▶ [TASK MATERIAL]
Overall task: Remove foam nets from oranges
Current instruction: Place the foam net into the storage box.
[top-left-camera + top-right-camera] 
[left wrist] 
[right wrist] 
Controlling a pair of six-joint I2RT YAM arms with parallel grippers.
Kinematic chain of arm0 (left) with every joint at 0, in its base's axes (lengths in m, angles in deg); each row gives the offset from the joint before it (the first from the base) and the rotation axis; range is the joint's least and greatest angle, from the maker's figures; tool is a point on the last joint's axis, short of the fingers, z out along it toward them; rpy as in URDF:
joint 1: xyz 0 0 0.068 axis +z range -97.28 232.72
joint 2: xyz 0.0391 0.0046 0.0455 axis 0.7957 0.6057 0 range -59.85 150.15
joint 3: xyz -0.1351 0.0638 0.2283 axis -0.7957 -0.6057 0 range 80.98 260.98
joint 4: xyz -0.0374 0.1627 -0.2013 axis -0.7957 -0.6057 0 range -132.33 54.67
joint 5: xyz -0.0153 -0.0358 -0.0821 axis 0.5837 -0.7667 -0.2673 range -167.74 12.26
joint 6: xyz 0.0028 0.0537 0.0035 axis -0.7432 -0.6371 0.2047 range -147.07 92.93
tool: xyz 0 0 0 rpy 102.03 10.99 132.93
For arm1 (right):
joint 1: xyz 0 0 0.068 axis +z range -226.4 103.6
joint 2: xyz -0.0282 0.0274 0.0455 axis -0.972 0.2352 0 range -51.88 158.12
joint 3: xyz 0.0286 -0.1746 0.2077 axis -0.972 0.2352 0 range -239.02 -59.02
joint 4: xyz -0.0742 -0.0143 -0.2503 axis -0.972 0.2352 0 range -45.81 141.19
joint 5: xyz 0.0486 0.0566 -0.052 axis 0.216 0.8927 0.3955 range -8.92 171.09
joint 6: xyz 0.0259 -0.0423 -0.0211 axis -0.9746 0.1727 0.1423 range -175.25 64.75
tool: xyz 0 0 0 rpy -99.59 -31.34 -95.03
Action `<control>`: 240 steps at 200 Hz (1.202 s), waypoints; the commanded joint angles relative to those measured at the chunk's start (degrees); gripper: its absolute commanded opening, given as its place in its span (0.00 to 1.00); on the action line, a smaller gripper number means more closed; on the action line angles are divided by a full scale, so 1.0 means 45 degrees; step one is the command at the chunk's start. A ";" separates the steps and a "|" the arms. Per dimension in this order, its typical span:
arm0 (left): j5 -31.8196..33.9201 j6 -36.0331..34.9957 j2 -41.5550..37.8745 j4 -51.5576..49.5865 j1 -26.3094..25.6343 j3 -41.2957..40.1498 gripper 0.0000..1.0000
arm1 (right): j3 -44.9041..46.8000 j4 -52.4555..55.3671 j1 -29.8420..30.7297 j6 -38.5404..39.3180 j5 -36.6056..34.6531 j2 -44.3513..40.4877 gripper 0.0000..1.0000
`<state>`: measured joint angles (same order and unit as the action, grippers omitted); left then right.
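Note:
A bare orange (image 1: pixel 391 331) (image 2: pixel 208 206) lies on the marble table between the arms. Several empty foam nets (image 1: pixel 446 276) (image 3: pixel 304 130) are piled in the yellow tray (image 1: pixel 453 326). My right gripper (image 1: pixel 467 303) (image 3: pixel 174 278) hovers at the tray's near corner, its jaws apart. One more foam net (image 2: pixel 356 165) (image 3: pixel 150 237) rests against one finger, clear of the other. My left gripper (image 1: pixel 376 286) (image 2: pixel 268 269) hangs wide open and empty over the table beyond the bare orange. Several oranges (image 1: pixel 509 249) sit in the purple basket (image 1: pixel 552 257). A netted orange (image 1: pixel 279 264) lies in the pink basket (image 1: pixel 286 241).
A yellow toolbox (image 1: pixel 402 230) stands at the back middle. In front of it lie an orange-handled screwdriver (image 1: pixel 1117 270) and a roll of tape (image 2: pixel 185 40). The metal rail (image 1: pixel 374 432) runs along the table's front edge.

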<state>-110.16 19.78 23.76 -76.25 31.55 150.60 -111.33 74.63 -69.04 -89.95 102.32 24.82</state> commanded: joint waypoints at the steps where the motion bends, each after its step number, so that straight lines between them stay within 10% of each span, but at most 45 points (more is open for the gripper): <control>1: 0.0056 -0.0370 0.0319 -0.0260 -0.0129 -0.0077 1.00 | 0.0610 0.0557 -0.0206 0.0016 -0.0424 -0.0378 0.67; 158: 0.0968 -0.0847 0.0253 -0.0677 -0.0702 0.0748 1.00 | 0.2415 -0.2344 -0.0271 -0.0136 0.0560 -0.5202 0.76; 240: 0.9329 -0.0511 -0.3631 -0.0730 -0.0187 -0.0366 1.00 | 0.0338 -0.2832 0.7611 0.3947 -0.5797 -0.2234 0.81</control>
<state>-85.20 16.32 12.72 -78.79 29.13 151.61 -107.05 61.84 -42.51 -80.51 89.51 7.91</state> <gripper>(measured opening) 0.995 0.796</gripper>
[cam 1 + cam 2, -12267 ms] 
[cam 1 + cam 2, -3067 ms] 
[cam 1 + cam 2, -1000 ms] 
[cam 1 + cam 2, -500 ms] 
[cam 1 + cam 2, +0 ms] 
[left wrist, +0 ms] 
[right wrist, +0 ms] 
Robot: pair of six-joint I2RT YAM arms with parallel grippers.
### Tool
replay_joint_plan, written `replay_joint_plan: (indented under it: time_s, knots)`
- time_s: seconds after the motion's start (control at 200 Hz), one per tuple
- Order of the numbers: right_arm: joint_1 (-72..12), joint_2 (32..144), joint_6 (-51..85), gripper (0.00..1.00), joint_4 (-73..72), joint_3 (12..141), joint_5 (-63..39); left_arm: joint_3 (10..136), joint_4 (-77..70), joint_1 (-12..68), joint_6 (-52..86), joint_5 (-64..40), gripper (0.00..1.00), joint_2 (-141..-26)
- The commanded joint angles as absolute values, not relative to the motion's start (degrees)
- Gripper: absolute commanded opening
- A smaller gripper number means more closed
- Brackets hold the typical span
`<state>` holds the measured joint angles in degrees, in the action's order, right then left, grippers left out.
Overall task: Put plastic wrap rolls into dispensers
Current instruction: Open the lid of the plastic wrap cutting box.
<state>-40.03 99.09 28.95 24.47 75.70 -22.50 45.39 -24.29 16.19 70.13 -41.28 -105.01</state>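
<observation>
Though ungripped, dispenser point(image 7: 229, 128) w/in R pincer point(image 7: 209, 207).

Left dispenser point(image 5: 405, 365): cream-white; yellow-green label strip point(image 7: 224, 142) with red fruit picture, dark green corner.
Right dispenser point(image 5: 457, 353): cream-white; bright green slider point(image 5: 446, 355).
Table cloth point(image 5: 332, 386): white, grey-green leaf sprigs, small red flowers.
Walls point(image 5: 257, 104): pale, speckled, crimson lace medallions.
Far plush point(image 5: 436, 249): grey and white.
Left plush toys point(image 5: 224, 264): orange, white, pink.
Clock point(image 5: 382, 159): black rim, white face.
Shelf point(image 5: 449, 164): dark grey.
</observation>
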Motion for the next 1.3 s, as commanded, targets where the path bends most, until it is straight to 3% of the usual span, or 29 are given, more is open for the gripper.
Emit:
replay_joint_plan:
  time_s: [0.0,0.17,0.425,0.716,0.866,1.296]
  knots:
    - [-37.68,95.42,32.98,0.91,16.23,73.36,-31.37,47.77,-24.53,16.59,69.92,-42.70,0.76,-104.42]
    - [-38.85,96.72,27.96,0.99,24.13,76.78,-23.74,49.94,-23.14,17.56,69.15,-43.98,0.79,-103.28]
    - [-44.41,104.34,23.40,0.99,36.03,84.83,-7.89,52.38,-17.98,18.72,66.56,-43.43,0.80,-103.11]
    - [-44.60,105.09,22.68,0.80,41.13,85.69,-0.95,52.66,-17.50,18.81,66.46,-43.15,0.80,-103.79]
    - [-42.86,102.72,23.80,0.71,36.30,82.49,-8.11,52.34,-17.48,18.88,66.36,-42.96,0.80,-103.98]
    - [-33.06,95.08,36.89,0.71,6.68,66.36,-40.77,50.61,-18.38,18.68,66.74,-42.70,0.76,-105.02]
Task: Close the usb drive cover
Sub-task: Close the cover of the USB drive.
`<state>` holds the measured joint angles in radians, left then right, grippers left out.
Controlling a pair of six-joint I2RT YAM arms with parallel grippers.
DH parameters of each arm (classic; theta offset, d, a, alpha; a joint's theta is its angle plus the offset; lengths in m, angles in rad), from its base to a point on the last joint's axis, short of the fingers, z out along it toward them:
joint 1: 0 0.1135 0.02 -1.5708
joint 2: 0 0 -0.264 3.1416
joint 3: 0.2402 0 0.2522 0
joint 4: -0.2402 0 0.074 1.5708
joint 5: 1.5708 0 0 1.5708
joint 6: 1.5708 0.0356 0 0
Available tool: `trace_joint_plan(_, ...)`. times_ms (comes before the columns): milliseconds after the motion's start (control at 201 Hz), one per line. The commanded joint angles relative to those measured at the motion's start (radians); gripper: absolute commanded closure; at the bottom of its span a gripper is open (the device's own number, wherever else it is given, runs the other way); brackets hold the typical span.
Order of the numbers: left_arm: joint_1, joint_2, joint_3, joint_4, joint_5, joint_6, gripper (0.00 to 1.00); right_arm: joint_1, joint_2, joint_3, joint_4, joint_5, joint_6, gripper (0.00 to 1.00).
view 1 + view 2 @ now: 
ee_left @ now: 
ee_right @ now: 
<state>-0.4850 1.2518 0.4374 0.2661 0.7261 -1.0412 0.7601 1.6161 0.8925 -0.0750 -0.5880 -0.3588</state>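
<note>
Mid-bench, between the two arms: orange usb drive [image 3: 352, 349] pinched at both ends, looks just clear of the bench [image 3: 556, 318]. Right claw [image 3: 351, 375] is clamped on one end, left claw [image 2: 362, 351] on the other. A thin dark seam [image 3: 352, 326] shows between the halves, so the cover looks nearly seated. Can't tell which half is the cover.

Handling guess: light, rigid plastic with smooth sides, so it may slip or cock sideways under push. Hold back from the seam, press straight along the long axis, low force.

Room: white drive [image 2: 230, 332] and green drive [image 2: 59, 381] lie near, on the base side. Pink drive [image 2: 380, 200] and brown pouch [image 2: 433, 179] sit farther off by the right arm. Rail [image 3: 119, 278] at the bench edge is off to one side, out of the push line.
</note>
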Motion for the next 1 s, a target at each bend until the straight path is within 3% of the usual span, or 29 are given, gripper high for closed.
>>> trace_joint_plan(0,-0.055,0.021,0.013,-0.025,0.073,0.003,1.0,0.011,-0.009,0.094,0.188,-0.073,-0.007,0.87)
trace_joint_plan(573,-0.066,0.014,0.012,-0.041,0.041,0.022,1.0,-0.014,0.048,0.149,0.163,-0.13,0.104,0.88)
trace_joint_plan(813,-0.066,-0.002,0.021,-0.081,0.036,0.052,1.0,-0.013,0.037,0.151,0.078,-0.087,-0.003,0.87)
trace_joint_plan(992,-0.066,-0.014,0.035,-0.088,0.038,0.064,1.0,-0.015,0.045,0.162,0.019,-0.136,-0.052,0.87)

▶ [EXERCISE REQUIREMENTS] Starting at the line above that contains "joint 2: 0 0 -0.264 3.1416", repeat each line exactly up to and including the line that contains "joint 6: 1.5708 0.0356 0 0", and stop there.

▶ [WRITTEN ANSWER]
joint 2: 0 0 -0.264 3.1416
joint 3: 0.2402 0 0.2522 0
joint 4: -0.2402 0 0.074 1.5708
joint 5: 1.5708 0 0 1.5708
joint 6: 1.5708 0.0356 0 0

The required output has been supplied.